The same is true for all the protocols of this pod, which always provide default implementations which could still be replaced by your own if you need some custom cases.

But the beauty is in 90% of cases the default implementation will match typical conventions and the default implementations will be exactly what you want!

Type-safety and fatalError

Reusable allows you to manipulate type-safe APIs and make you avoid typos.

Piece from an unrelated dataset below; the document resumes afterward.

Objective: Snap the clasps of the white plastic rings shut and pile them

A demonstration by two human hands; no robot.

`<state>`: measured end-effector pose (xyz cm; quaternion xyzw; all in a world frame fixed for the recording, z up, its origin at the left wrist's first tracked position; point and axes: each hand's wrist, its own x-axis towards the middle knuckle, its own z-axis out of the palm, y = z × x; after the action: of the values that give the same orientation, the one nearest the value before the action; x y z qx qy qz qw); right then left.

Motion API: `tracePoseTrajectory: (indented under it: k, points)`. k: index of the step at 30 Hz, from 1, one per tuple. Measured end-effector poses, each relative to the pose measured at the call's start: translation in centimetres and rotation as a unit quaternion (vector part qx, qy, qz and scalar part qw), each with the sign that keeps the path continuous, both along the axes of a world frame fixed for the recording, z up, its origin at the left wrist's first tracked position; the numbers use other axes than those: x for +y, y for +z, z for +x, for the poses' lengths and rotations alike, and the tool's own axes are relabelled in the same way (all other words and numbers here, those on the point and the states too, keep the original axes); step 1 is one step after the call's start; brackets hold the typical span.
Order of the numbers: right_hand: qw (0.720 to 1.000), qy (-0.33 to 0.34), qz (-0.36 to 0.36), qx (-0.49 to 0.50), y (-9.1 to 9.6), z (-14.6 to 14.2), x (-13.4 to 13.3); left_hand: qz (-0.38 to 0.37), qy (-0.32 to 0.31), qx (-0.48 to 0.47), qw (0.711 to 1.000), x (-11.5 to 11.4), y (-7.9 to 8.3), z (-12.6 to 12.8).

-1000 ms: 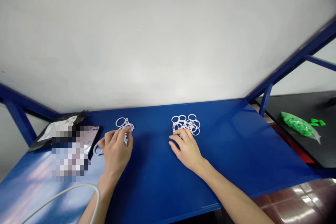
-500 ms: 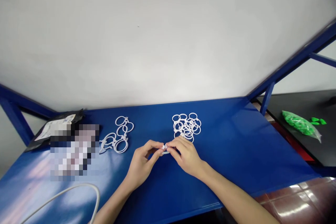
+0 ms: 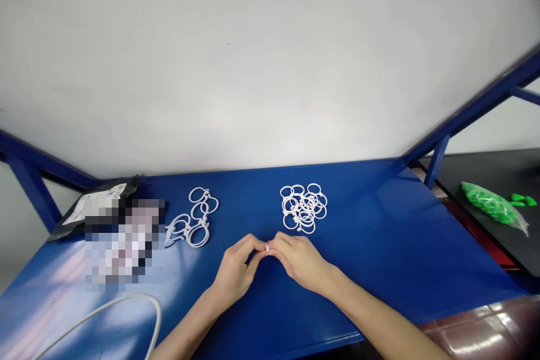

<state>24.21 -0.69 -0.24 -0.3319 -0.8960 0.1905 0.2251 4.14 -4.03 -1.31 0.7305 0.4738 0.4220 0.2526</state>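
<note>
My left hand [image 3: 240, 263] and my right hand [image 3: 299, 259] meet above the blue table, fingertips pinched together. Between them is a small white plastic ring [image 3: 267, 248]; only its knobbed clasp shows, the rest being hidden by fingers. Just beyond my right hand lies a pile of similar white rings [image 3: 304, 215], overlapping one another. A second, looser group of white rings [image 3: 197, 233] rests to the left of my left hand, each ring having a small knob or clasp.
The blue table [image 3: 379, 225] backs onto a pale wall [image 3: 261, 67]. At left are a black package [image 3: 122, 194] and a blurred-out item [image 3: 130, 236], with a white cable [image 3: 147, 298] in front. On a black surface at right lies a bag of green pieces [image 3: 491, 202].
My fingertips have drawn closer together, and the two white ends that showed between them now appear as one joined clasp. The view has shifted slightly.
</note>
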Motion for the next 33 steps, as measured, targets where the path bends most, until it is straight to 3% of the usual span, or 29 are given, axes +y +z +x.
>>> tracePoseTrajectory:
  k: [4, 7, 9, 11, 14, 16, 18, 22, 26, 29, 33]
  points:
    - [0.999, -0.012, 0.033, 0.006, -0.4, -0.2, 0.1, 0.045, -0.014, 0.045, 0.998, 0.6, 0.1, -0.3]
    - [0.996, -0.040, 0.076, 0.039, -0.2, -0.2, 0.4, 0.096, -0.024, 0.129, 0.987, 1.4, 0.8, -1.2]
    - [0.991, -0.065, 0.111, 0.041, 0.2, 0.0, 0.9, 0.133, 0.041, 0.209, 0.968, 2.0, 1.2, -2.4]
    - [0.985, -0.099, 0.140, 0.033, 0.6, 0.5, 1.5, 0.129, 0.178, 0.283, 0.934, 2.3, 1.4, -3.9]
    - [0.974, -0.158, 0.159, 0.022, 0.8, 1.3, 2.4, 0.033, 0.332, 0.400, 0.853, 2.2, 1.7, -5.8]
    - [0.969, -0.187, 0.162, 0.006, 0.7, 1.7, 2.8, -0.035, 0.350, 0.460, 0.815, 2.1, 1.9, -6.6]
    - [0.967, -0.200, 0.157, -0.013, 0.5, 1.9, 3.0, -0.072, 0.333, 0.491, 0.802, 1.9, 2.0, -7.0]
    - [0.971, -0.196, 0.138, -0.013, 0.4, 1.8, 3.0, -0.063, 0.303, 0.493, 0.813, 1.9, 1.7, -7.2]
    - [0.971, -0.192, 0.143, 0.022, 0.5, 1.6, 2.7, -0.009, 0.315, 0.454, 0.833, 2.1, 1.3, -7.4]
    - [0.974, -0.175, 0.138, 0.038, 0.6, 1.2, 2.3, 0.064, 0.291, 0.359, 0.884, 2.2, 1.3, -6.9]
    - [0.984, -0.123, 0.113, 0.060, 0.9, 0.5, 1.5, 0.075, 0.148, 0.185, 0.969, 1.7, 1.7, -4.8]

But things could still go wrong in case of a misconfguration, for example if you forgot to set the reuseIdentifier of your cell in its XIB, or you declared a FooViewController to be StoryboardBased but forgot to set the initial ViewController flag on that FooViewController scene in that Storyboard, etc.

In such cases, because those are developer errors that should be caught as early as possible in the development process, Reusable will call fatalError with an error message as descriptive as possible (instead of crashing with an obscure message about some force-cast or force-unwrap or whatnot) to help you configure it right.

For example, if Reusable fails to dequeue a cell, it will bail with a message like:

« Failed to dequeue a cell with identifier \(cellType.reuseIdentifier) matching type \(cellType.self). Check that the reuseIdentifier is set properly in your XIB/Storyboard and that you registered the cell beforehand. »

Hopefully, those explicit failure messages will allow you to understand what was misconfigured and help you fix it!

Example Project

This repository comes with an example project in the Example/ folder. Feel free to try it.

It demonstrates how Reusable works for:

  • UITableViewCell and UICollectionViewCell subclasses,
  • Cells whose UI template is either only provided by plain code, or provided by a XIB, or prototyped directly in a Storyboard.
  • UICollectionView’s SupplementaryViews (section Headers)
  • Custom UIView designed in a XIB (NibOwnerLoadable)


This code is distributed under the MIT license. See the LICENSE file for more info.